A “patentable” composition, process, machine, or article of manufacture according to the invention means that the subject matter at issue satisfies all statutory requirements for patentability at the time the analysis is performed. For example, with regard to novelty, non-obviousness, or the like, if later investigation reveals that one or more claims encompass one or more embodiments that would negate novelty, non-obviousness, etc., the claim(s), being limited by definition to “patentable” embodiments, specifically excludes the unpatentable embodiment(s). Also, the claims appended hereto are to be interpreted both to provide the broadest reasonable scope, as well as to preserve their validity. Furthermore, if one or more of the statutory requirements for patentability are amended or if the standards change for assessing whether a particular statutory requirement for patentability is satisfied from the time this application is filed or issues as a patent to a time the validity of one or more of the appended claims is questioned, the claims are to be interpreted in a way that (1) preserves their validity and (2) provides the broadest reasonable interpretation under the circumstances.

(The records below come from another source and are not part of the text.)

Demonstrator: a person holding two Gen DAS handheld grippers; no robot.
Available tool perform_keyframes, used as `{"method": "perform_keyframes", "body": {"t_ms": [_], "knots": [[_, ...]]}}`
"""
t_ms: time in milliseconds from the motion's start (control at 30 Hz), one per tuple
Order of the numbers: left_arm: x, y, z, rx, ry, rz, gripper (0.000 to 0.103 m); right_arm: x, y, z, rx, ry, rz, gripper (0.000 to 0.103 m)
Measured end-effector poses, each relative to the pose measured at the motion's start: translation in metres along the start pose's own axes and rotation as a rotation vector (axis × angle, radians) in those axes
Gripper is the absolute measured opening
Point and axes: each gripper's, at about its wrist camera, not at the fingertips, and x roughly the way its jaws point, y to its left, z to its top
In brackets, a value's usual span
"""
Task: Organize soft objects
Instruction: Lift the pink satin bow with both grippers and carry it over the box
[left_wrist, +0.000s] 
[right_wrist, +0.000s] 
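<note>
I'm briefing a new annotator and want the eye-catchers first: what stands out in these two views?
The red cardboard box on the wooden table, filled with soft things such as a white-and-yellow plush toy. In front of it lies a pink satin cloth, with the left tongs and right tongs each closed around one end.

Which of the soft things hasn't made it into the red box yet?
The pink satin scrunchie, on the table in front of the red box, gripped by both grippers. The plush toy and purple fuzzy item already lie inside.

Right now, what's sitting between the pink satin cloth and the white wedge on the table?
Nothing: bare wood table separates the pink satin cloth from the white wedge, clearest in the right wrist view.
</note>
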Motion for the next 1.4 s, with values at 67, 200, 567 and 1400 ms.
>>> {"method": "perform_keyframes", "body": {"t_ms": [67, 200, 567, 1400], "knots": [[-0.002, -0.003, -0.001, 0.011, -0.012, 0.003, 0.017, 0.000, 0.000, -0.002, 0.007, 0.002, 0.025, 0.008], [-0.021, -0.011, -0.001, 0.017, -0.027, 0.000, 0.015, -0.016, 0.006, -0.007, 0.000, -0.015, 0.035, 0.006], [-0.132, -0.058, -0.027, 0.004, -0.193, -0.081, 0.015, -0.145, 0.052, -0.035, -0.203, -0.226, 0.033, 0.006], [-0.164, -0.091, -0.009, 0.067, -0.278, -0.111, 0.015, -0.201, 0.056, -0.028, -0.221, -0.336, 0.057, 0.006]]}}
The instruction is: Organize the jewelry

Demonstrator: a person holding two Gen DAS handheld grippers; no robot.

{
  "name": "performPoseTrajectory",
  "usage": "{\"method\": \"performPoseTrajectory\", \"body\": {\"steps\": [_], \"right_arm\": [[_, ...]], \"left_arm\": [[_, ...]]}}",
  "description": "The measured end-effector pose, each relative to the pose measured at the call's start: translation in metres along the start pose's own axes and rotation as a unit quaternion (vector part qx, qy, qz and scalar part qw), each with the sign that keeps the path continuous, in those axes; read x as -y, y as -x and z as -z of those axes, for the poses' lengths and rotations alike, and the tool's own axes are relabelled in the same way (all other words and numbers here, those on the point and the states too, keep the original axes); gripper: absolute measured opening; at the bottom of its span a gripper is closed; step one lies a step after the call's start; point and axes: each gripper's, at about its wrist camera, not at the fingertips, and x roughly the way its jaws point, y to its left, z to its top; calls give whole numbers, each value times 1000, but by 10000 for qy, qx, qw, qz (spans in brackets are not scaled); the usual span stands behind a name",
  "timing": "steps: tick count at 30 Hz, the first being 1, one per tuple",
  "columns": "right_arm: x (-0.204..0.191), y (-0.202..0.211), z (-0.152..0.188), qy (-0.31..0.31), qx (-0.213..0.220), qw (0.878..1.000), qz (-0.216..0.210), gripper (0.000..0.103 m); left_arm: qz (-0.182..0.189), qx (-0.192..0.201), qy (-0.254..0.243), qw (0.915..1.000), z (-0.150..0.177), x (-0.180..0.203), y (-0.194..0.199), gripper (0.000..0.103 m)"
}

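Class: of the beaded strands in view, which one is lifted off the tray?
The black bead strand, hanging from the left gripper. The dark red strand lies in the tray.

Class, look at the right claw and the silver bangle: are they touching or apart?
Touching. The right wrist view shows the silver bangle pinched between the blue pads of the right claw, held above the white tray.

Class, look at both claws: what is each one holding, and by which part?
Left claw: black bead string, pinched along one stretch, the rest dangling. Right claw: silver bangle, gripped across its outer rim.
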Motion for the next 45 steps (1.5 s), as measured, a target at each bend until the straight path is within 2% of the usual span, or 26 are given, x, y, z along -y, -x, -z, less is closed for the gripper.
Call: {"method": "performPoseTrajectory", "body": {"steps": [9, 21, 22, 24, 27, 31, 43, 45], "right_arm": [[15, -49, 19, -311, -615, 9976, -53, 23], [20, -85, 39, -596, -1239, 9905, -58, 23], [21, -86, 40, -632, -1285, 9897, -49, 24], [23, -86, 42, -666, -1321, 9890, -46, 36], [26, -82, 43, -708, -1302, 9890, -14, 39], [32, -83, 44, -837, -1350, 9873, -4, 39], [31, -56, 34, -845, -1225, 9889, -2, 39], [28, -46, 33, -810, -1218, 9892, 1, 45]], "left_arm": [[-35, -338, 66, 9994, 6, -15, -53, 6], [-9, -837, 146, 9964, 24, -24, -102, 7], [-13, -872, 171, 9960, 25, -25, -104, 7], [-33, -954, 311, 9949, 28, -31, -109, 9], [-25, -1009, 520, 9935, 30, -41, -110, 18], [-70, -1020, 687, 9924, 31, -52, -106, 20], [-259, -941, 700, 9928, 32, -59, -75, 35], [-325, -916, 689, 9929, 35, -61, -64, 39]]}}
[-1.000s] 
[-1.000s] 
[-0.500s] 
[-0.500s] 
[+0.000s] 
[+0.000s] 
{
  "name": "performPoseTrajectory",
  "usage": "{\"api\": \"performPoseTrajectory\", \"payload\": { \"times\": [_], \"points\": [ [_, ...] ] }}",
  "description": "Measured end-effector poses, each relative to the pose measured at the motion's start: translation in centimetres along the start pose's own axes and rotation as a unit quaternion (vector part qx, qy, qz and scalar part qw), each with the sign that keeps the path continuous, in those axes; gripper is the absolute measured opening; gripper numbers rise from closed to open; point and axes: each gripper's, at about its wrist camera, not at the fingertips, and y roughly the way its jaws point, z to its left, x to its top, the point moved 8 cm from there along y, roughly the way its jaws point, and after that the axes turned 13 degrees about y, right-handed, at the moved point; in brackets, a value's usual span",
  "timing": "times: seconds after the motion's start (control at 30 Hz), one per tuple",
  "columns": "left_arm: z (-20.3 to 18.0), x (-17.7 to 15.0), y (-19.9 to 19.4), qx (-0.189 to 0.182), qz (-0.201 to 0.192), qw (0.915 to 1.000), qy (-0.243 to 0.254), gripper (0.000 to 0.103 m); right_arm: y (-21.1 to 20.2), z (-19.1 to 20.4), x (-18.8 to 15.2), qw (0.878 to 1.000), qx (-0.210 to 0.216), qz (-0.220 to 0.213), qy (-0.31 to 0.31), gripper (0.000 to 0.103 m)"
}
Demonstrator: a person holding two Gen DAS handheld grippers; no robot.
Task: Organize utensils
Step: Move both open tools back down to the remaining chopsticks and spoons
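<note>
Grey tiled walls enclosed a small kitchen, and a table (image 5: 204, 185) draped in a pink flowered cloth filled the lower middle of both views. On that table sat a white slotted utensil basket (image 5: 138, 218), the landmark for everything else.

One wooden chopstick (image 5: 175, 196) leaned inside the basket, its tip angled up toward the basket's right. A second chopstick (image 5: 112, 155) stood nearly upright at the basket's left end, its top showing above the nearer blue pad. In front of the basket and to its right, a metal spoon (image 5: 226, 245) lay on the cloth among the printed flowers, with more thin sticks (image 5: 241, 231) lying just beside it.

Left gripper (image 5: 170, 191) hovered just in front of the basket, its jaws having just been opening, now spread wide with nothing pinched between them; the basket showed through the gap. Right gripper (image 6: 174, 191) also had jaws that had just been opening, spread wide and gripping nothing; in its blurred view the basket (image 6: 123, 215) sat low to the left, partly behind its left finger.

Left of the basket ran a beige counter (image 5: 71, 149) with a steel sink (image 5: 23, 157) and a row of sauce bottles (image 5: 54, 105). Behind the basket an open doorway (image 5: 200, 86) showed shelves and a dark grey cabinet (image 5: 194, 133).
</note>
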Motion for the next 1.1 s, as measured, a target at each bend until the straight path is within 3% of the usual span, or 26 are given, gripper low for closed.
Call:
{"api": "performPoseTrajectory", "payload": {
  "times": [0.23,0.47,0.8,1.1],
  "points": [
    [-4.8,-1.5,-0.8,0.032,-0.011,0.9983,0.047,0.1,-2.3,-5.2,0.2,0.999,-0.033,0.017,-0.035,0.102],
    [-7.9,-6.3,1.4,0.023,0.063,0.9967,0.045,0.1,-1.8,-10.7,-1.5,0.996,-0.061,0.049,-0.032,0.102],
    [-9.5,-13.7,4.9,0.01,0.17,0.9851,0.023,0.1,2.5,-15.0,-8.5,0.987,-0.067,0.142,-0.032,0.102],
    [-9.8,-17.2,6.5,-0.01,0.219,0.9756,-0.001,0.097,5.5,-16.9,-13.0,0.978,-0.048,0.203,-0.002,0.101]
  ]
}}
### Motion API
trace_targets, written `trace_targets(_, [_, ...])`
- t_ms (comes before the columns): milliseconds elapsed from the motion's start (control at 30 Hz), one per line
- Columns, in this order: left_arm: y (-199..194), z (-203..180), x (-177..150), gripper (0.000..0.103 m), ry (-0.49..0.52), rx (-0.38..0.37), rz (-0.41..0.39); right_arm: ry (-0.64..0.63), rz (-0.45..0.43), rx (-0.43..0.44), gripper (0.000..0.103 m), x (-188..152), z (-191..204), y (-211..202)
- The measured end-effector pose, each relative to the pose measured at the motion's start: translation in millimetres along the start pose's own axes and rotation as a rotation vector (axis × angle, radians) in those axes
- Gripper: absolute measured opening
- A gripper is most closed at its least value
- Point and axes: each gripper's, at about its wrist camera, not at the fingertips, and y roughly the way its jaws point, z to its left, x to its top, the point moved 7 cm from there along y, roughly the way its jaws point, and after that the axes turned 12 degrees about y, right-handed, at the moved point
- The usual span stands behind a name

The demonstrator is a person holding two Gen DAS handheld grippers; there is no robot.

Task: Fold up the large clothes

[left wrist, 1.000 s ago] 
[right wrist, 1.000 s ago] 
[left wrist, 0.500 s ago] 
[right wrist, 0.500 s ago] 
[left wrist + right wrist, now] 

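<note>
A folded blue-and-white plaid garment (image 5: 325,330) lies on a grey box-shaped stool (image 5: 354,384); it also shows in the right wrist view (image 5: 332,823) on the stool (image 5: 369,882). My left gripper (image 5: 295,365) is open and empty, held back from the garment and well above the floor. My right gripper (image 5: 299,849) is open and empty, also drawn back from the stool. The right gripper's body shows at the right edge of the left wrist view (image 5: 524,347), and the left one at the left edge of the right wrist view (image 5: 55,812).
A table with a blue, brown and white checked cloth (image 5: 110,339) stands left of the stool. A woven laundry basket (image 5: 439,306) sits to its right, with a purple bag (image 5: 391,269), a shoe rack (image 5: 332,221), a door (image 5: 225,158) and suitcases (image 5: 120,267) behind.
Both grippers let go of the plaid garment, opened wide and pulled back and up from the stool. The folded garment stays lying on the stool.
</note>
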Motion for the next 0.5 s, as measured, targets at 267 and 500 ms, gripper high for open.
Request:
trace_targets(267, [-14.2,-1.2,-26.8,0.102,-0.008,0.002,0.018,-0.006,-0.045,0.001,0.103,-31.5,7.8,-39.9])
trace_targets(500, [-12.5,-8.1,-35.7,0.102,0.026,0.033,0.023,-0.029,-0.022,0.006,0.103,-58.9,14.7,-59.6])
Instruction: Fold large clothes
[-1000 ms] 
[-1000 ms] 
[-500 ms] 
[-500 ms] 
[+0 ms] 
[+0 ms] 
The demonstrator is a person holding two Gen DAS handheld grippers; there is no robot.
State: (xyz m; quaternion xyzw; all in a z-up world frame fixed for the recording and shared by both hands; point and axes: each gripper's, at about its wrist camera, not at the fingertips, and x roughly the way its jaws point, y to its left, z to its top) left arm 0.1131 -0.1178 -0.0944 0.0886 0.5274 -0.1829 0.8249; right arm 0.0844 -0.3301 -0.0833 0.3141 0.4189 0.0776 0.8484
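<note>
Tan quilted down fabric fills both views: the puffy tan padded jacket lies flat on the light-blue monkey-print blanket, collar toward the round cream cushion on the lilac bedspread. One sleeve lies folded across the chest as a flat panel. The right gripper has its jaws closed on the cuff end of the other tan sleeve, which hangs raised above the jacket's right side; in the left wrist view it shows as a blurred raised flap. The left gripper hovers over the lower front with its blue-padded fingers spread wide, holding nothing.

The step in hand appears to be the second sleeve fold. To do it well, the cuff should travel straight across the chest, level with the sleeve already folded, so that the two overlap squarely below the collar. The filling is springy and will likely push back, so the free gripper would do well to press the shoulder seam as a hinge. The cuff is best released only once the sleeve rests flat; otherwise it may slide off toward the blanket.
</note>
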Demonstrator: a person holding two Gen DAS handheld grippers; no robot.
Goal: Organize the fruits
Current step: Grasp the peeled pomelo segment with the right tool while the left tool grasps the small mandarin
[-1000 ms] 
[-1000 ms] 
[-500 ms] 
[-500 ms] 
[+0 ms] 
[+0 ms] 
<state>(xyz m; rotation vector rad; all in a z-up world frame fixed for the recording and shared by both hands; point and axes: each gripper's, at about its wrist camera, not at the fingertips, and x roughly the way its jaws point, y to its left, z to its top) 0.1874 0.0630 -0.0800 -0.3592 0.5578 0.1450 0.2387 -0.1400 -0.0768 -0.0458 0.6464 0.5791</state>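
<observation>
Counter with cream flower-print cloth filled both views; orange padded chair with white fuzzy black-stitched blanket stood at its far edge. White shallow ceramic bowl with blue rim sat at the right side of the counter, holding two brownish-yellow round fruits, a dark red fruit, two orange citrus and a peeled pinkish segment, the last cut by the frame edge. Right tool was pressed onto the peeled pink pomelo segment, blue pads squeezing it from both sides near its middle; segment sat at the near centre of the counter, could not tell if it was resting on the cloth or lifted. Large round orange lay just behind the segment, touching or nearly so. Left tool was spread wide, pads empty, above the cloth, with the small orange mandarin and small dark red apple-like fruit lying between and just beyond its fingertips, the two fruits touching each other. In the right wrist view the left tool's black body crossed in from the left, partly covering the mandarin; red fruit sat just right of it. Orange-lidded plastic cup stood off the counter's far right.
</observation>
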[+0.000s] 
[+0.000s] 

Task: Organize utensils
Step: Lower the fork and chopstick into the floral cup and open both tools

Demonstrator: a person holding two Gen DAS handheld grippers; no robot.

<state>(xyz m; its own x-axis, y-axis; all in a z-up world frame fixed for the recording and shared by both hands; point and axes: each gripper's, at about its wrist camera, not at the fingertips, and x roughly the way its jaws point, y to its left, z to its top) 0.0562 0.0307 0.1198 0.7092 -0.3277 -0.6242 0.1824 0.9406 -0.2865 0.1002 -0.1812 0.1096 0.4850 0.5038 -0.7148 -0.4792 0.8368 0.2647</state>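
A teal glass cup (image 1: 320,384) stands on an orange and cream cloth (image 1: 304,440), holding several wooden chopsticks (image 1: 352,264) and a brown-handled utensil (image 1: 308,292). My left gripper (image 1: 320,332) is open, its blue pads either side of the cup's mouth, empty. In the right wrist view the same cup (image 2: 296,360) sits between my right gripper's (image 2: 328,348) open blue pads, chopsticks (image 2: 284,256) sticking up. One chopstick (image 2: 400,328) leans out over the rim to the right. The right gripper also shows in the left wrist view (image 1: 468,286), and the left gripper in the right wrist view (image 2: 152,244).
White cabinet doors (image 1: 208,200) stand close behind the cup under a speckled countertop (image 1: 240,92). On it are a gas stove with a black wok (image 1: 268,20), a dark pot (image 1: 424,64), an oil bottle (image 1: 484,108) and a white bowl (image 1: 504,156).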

A “plurality” means more than one.

“Single-use” (or “single purpose”) refers to an article or device suitable for one use or purpose only, as distinguished from “dual” or “multiple” use or purpose devices. Thus, in the context of the invention, a “single-use” fluid access port cover is one that is useful for covering, for example, the fluid access port of a needleless medical valve in order to prevent its contamination while exposed to the environment in an acute care patient setting; once the fluid access port cover is removed from the fluid access port, the cover is discarded (i.e., not used again to cover the same or different fluid access port).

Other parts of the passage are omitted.